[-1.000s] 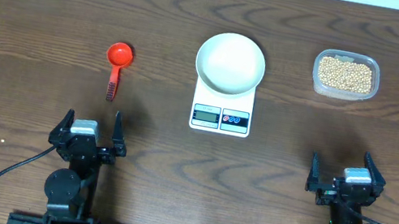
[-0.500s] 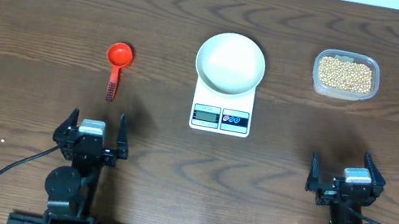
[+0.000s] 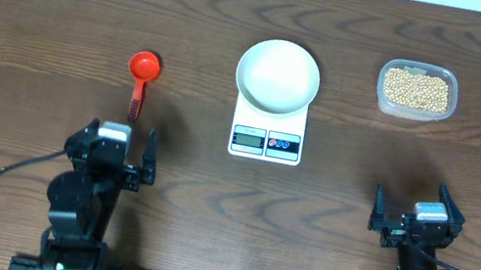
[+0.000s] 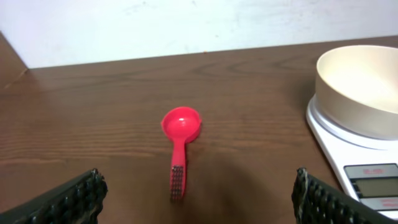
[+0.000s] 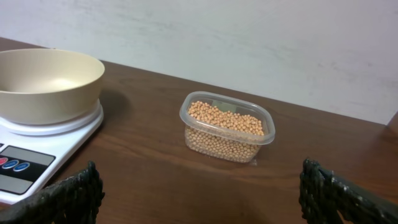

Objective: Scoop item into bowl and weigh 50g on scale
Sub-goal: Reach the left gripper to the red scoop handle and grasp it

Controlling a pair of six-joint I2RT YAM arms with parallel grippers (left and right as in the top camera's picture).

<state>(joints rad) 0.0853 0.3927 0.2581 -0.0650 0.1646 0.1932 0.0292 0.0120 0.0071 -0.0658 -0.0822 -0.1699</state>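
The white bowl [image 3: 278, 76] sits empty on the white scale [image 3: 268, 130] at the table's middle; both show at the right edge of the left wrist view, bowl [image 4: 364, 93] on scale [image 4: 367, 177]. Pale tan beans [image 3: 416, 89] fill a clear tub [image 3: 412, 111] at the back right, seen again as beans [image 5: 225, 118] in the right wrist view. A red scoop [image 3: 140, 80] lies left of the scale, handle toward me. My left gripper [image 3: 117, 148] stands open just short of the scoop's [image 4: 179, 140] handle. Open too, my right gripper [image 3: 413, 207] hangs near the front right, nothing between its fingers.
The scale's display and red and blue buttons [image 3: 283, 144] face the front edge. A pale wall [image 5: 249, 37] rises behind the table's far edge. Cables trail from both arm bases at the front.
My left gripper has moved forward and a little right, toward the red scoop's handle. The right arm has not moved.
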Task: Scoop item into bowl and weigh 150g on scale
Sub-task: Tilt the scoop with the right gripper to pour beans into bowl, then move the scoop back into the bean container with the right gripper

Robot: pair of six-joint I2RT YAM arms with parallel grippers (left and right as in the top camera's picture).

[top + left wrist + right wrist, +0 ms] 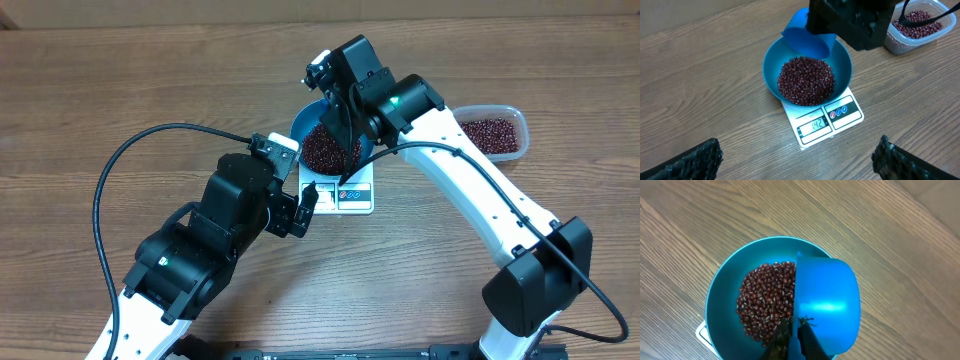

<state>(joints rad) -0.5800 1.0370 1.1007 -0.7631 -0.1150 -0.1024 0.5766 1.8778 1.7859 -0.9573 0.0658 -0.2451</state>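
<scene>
most of the job looks done. the bowl (842, 65) sits on the scale (852, 116), and a broad heap of beans (806, 80) fills its bottom. the display (814, 125) on the scale's front strip appears to read 142, just short of the target, so my guess is that only a small top-up and a final check remain.

the right gripper (794, 339) is clenched on the handle of the blue scoop (827, 305), which hangs tipped above the scale, over the bowl's far rim. no beans can be seen falling from it. the left gripper (303, 212) is released, its jaws spread wide, hovering just in front of the scale and touching nothing.

only the left wrist view shows the display digits. overhead, the right arm covers much of the bowl and the digits are too small to read. only the right wrist view shows the grip on the scoop up close, though it crops out nearly all of the scale. the overhead view shows both arms at once, and the clear tub (512, 117) of spare beans well to the right of the scale.
</scene>
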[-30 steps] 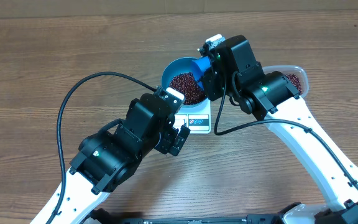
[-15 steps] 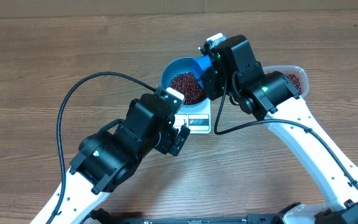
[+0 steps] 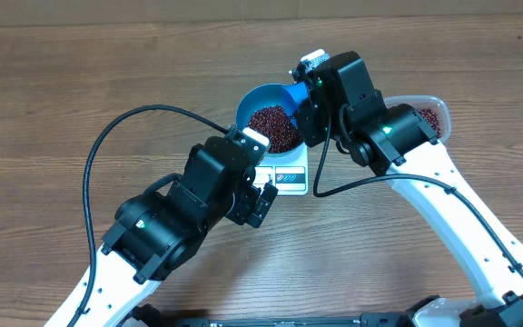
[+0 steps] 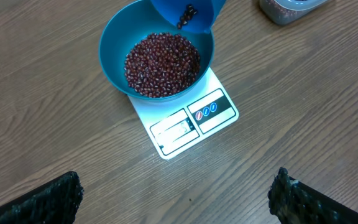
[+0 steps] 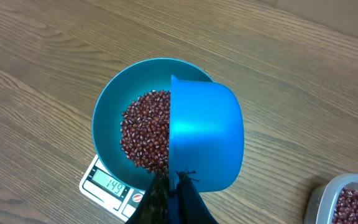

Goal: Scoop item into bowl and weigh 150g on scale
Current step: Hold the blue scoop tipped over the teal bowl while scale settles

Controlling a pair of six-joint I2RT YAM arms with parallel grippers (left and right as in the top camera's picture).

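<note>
The bright-blue bowl (image 3: 243,111) stands on the white scale (image 3: 290,177) and holds a maroon heap of beans (image 3: 275,129). My right gripper (image 5: 178,180) is shut on the handle of a small blue scoop (image 5: 204,137), which is tilted on its side over the bowl's right half (image 5: 107,118). A few beans (image 4: 187,12) cling at the scoop's lip above the bowl. The scale's display (image 5: 107,183) reads 149. My left gripper (image 4: 176,190) hovers open over bare wood in front of the scale (image 4: 191,121), with nothing between its fingers.
A clear plastic tub (image 5: 347,202) with more beans stands to the right of the scale, partly behind my right arm (image 3: 398,136). A black cable (image 3: 134,127) loops over the table on the left. Bare wood surrounds the scale.
</note>
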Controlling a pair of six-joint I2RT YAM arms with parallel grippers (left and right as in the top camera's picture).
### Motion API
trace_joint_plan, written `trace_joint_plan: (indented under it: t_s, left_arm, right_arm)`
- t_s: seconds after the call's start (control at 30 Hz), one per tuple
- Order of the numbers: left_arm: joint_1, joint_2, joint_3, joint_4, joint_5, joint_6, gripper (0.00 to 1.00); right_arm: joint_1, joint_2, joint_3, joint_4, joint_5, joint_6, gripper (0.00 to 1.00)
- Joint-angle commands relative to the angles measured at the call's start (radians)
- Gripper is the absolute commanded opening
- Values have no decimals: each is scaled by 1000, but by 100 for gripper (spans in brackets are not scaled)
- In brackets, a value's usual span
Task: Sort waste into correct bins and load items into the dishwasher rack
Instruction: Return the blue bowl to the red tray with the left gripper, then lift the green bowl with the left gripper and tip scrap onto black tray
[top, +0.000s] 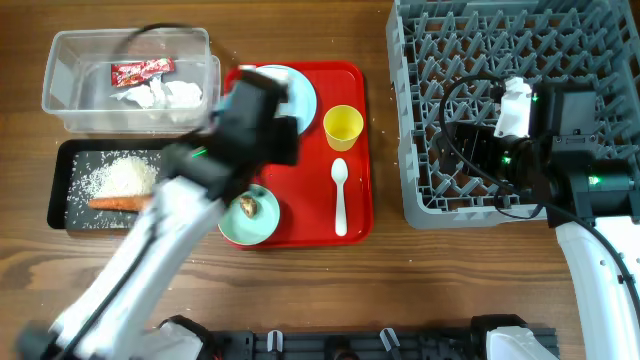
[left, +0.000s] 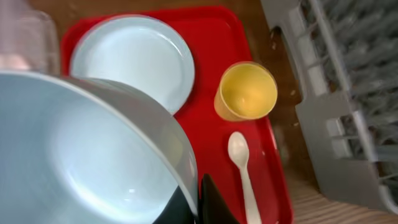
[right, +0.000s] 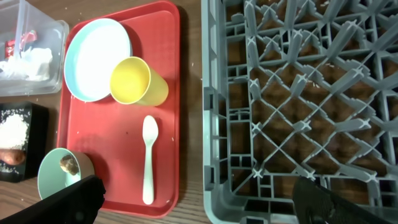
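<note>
Left wrist view, left tool clamped on light blue bowl, right tool spread wide, empty

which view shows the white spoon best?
Right wrist: the white spoon lies whole and large on the red tray. Overhead shows it whole but small; left wrist crops its handle.

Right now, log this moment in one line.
left hand: holds blue bowl over tray | right hand: open over rack | plate, cup, spoon, green bowl: on tray
</note>
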Motion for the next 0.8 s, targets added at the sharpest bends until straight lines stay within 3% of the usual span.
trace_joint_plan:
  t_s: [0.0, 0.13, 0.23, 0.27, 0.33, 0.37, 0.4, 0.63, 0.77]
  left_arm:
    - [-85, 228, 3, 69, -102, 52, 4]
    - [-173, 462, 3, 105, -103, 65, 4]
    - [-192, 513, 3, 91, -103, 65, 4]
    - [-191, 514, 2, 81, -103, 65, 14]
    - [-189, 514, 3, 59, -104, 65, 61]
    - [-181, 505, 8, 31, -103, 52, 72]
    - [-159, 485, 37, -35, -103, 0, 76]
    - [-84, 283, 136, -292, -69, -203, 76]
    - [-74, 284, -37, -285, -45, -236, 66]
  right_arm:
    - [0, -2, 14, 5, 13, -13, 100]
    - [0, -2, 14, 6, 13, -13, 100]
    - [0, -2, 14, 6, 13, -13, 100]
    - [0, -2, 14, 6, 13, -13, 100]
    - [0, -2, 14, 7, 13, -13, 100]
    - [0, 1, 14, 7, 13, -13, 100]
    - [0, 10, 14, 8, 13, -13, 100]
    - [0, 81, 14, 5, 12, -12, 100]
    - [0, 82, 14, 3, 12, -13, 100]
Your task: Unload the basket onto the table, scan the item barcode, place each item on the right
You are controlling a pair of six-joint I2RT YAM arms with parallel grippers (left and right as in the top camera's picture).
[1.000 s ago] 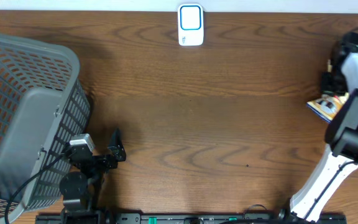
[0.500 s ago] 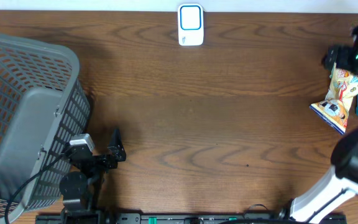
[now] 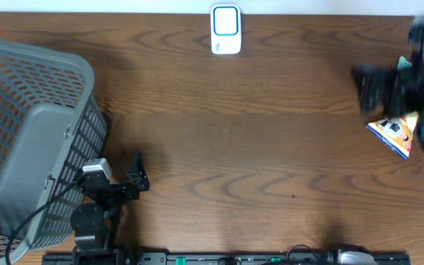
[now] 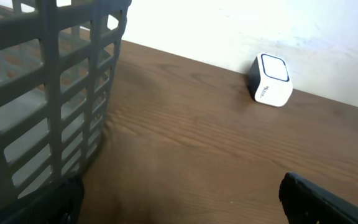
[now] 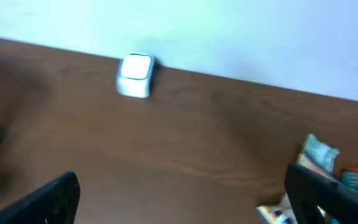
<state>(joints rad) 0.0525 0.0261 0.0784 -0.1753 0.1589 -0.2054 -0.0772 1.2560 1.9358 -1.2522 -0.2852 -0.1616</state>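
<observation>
Sweeping in from the right edge, the right arm [image 3: 392,88] is now showing as a dark blur just above the bag [image 3: 394,132], which it was covering a second ago. The bag is lying flat on the table near the right edge, well apart from the scanner [image 3: 226,29] at the far edge.

It is looking like a light, crinkly snack pouch. The film is probably slippery and the contents easy to crush. Pinching a sealed edge or corner is looking safer than squeezing the puffed middle.

The right gripper [image 5: 182,186] is hanging above the table and facing the scanner. Its fingers are standing wide apart and holding nothing, with the bag off to its right.

The left gripper [image 4: 179,193] is resting low beside the basket [image 3: 43,66], its fingers also spread and gripping nothing.
</observation>
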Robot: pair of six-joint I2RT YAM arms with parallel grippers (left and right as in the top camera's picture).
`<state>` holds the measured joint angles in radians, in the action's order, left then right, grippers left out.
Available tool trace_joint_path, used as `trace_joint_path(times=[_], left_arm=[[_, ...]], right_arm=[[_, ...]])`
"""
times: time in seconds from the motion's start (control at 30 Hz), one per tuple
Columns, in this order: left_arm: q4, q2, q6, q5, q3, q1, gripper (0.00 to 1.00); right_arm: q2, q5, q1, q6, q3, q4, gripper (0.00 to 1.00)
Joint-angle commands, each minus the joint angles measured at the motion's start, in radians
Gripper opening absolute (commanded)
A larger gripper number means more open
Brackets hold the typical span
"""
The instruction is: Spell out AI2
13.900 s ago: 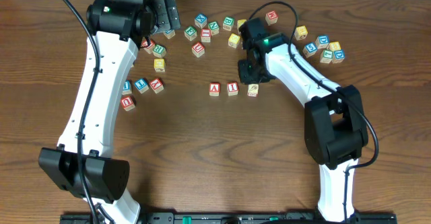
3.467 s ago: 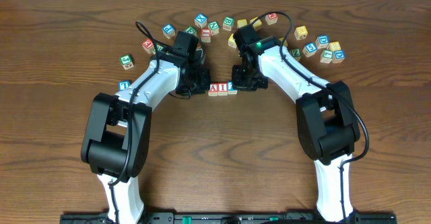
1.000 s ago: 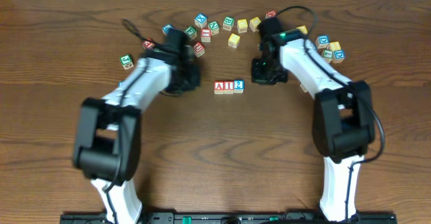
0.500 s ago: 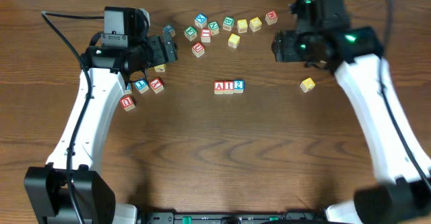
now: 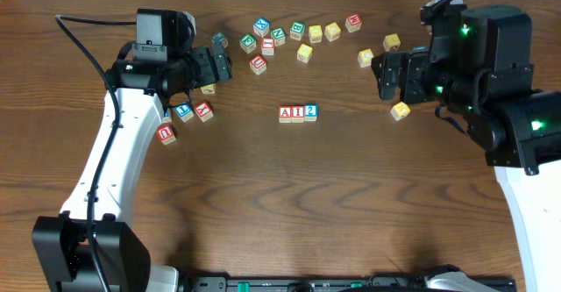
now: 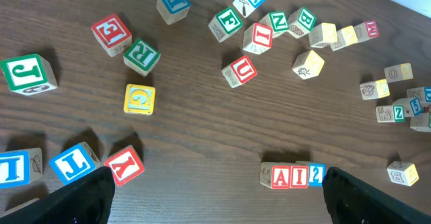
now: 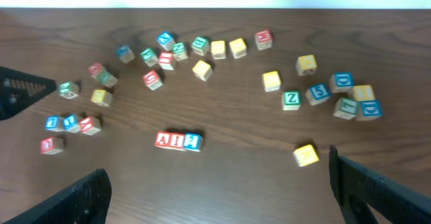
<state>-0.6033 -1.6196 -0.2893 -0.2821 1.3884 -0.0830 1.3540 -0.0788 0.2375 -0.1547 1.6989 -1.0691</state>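
three blocks touching in one short row near the middle of the table (image 5: pixel 280 204): a block (image 5: pixel 286 112), i block (image 5: pixel 298 112), 2 block (image 5: pixel 310 111). long axis left to right, parallel to the table's far edge. characters upright toward the overhead camera, reading a, i, 2. red a and red i on pale faces, the 2 in blue and white. well apart from every other block.

from the left wrist, same row low and right of centre, tipped a little off level, characters sharp. from the right wrist, same row left of centre but blurred, only colours clear. also from the right wrist: a blue and green cluster (image 7: pixel 341 82) at the far right, hidden overhead under the right arm (image 5: pixel 491 73).

beyond the row, an arc of loose blocks (image 5: pixel 278 36) along the far side, a lone yellow block (image 5: pixel 401 110) to the right, a red y block (image 5: pixel 203 110) to the left.

left gripper (image 6: pixel 217 183) spread wide, nothing between the fingers, raised above the table. right gripper (image 7: pixel 219 163) likewise spread wide and bare, high over the table.
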Motion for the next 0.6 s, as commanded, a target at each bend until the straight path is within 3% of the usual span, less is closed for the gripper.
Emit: trace_joint_path(times=[0.0, 0.3, 0.43, 0.57], left_arm=[[-0.002, -0.006, -0.003, 0.006, 0.010, 0.003, 0.98], [-0.002, -0.006, -0.003, 0.006, 0.010, 0.003, 0.98], [-0.002, -0.006, -0.003, 0.006, 0.010, 0.003, 0.98], [-0.002, -0.006, -0.003, 0.006, 0.010, 0.003, 0.98]], right_arm=[[-0.021, 0.100, -0.005, 0.016, 0.000, -0.016, 0.99], [-0.062, 0.200, -0.065, 0.016, -0.029, -0.006, 0.99], [-0.159, 0.179, -0.093, 0.084, -0.167, 0.172, 0.99], [-0.339, 0.100, -0.154, 0.128, -0.444, 0.446, 0.99]])
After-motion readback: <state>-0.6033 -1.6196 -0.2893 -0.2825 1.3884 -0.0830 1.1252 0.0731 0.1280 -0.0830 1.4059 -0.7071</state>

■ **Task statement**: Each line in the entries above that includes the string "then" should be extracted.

■ **Solution**:
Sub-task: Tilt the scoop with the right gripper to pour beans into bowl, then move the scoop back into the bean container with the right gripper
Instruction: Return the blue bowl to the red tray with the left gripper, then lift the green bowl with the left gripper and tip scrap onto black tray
`<state>` holds the measured joint angles in radians, in the action's order, left then right, grippers left out.

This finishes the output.